For many years, my main profession has been working as a training specialist in a workshop for disabled people, helping them participate in the workforce. Part of the work we do is commissioned by companies, but from time to time we also offer project-based practical training. In order to keep offering a wide variety of projects, we are always on the look-out for new topics.

In early 2016, this is how I found a new idea for a project: The proprietor of my favorite café complained that her beverage supplier stopped giving her order pads as advertising give-aways, and that she now had to buy them.
Some people might perceive this a typical annoyance of everyday life, but in my mind it unleashed the following thought process, which I will try to reconstruct here as best as possible: The loss of the order pads for her waiters ultimately means she has an acute need for a large number of single-sided, unprinted, small pieces of paper of the same size (I saw them fluttering before me in my mind).

Using the white space

This need for a piece of paper felt familiar to me. I remembered as a child how often I looked around for unprinted spaces in magazines and newspapers to draw on.

This still happens to me today. It drives me crazy if I want to jot down a spontaneous idea on a piece of paper and there’s no notebook within reach.

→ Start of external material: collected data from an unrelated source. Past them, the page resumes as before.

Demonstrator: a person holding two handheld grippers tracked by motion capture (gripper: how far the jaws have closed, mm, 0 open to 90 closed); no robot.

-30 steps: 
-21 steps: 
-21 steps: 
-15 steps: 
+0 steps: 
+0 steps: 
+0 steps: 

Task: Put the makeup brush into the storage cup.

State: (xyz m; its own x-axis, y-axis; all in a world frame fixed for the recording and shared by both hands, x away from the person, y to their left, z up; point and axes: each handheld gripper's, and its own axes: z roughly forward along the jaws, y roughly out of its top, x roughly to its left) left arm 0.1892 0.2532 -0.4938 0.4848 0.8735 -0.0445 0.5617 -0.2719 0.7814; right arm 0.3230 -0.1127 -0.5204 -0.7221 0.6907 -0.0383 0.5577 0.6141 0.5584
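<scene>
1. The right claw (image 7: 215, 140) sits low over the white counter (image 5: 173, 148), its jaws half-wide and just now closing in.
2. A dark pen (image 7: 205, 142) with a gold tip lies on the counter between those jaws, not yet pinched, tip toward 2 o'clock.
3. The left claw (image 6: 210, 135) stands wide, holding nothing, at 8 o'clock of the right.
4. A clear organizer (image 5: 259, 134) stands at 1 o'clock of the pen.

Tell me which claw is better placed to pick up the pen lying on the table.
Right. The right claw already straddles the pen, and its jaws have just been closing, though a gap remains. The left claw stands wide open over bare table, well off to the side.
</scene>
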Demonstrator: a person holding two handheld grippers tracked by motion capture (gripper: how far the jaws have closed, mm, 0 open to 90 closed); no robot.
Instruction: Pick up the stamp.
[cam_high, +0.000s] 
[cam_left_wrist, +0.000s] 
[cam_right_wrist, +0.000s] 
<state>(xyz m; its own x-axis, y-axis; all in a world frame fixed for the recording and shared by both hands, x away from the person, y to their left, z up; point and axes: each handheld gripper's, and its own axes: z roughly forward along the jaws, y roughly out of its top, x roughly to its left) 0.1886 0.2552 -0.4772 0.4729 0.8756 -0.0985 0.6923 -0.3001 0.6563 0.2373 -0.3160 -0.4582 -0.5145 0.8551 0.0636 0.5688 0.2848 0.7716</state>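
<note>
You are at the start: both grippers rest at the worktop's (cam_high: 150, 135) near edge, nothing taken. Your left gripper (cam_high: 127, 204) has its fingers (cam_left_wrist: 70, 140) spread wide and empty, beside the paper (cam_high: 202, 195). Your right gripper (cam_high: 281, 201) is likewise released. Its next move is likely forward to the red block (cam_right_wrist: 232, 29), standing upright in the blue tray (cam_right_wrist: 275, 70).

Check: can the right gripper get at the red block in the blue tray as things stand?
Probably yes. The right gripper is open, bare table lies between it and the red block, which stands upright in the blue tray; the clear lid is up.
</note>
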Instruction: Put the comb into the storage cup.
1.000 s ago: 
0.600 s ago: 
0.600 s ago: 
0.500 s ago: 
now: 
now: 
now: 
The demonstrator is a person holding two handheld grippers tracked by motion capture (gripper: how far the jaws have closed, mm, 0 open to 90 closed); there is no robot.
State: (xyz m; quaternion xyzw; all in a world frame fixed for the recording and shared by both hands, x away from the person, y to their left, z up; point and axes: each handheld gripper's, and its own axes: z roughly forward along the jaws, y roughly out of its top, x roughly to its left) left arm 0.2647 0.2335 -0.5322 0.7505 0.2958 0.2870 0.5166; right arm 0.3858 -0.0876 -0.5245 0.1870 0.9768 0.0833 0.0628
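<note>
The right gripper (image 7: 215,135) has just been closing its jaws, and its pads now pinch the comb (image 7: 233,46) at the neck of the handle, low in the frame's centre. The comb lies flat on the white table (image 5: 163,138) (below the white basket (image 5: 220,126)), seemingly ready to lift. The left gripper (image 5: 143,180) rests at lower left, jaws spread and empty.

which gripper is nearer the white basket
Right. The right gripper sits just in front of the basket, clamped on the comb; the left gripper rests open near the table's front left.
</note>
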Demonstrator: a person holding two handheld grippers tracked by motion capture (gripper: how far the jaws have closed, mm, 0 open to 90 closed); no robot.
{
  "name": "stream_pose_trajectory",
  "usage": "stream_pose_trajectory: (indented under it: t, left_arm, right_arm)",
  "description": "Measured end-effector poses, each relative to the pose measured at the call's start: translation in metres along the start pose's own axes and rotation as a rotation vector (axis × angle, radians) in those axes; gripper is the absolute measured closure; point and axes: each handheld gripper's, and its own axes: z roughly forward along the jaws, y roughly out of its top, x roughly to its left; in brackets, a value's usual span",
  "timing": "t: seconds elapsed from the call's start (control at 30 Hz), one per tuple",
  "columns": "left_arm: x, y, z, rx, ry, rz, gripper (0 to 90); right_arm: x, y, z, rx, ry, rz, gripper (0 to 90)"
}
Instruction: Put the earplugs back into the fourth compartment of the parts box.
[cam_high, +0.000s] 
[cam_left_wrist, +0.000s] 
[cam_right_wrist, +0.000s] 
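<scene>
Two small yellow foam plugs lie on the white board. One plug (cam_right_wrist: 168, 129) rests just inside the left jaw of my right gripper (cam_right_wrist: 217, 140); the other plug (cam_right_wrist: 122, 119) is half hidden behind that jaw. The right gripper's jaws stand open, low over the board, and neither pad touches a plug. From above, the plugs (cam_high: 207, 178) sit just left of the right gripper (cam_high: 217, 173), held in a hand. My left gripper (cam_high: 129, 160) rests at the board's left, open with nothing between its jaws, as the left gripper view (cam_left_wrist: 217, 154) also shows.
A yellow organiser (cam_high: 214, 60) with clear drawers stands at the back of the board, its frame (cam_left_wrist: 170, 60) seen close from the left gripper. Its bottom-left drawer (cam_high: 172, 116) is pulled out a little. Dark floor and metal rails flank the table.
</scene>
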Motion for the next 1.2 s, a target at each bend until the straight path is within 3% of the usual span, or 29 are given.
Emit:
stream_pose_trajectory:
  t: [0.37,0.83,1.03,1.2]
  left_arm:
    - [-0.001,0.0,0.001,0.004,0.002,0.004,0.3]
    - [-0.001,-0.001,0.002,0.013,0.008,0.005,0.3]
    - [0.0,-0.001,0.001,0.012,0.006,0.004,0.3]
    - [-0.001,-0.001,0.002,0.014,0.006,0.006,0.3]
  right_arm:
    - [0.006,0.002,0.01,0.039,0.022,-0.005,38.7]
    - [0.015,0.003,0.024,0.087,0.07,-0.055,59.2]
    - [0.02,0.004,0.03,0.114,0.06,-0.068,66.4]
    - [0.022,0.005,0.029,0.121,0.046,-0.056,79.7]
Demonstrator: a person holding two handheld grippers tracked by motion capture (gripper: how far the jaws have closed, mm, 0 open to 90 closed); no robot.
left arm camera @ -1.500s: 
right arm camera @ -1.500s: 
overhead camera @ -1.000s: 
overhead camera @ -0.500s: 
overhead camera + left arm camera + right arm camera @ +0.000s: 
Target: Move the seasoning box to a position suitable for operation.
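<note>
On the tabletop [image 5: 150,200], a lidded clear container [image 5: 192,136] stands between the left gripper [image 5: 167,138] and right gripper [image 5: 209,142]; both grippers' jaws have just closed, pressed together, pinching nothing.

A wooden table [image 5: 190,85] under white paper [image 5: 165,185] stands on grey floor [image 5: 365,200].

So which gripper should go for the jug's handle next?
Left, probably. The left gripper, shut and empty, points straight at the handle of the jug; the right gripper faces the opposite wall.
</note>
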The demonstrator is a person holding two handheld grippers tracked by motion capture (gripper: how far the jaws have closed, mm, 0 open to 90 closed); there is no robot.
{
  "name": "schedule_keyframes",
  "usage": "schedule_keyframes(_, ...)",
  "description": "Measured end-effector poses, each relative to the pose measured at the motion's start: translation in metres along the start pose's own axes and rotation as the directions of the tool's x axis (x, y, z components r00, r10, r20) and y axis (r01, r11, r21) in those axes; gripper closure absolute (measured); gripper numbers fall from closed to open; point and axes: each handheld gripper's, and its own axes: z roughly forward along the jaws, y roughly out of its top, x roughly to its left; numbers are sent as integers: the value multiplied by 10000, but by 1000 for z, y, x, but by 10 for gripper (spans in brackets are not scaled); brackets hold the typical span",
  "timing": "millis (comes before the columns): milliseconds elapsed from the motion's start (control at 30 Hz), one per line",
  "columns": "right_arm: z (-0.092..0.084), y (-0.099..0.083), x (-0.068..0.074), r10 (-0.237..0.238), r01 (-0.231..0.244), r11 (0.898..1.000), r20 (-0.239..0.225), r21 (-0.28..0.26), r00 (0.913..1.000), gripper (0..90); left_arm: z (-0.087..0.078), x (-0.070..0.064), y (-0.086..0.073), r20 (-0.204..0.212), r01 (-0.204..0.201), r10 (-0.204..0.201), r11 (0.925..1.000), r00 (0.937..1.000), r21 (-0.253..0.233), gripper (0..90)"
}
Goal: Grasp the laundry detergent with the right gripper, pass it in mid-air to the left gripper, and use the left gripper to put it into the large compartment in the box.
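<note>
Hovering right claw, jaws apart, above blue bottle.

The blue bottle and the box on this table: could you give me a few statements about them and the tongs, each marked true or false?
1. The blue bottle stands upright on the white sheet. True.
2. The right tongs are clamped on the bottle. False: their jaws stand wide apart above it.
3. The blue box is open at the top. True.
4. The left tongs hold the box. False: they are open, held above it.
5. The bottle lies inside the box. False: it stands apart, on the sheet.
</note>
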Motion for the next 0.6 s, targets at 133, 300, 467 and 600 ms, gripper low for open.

Sometimes I’ll just take something out of the wastepaper basket and recycle it.

My thoughts continued: When I think of the term “scrap paper”, the image of a huge container popped up in my inner eye.

These sought-after note pads can essentially be found in large quantities in the wastepaper container in my company’s courtyard…
I would only need to salvage them.
My idea for the project began to fall into place: “Making order pads for waiters out of recycled paper.”
(Actually, they are notepads, but order pad sounds better.)
One special aspect of this project is that these small, unprinted writing surfaces, the so-called white spaces, also occur on both sides of printed paper. In similar projects, when producing larger writing and painting blocks (for example, at universities), we could only use paper that was printed on one side.

Feedback between machine and human

In order to “free“ these blank areas, a working concept was necessary, as well as a handy tool and special cutting devices. I could now give free rein to my mechanical ambitions by devoting them to this invention. (I must confess, this is an important motivating factor.)
Part of the point of a workshop for disabled people is not about eliminating work, but about helping people to enable, facilitate and structure their work. My invention was to achieve this with a particular mechanism.

By the time I was creating the second version of my “single note slicer machine” (EZSM 2), I made sure it had very visual mechanics. It was important for me that the entire cutting process could be observed directly and understood immediately.
It engages many senses. You can feel it and hear it. A direct feedback takes place between machine and human. This is an important prerequisite to enjoying working with machines. Anything electronic is indirect and does not have this effect.
In the meantime, we can produce note pads of various sizes and variations not only for cafés, but also for any writing, jotting or scribbling need.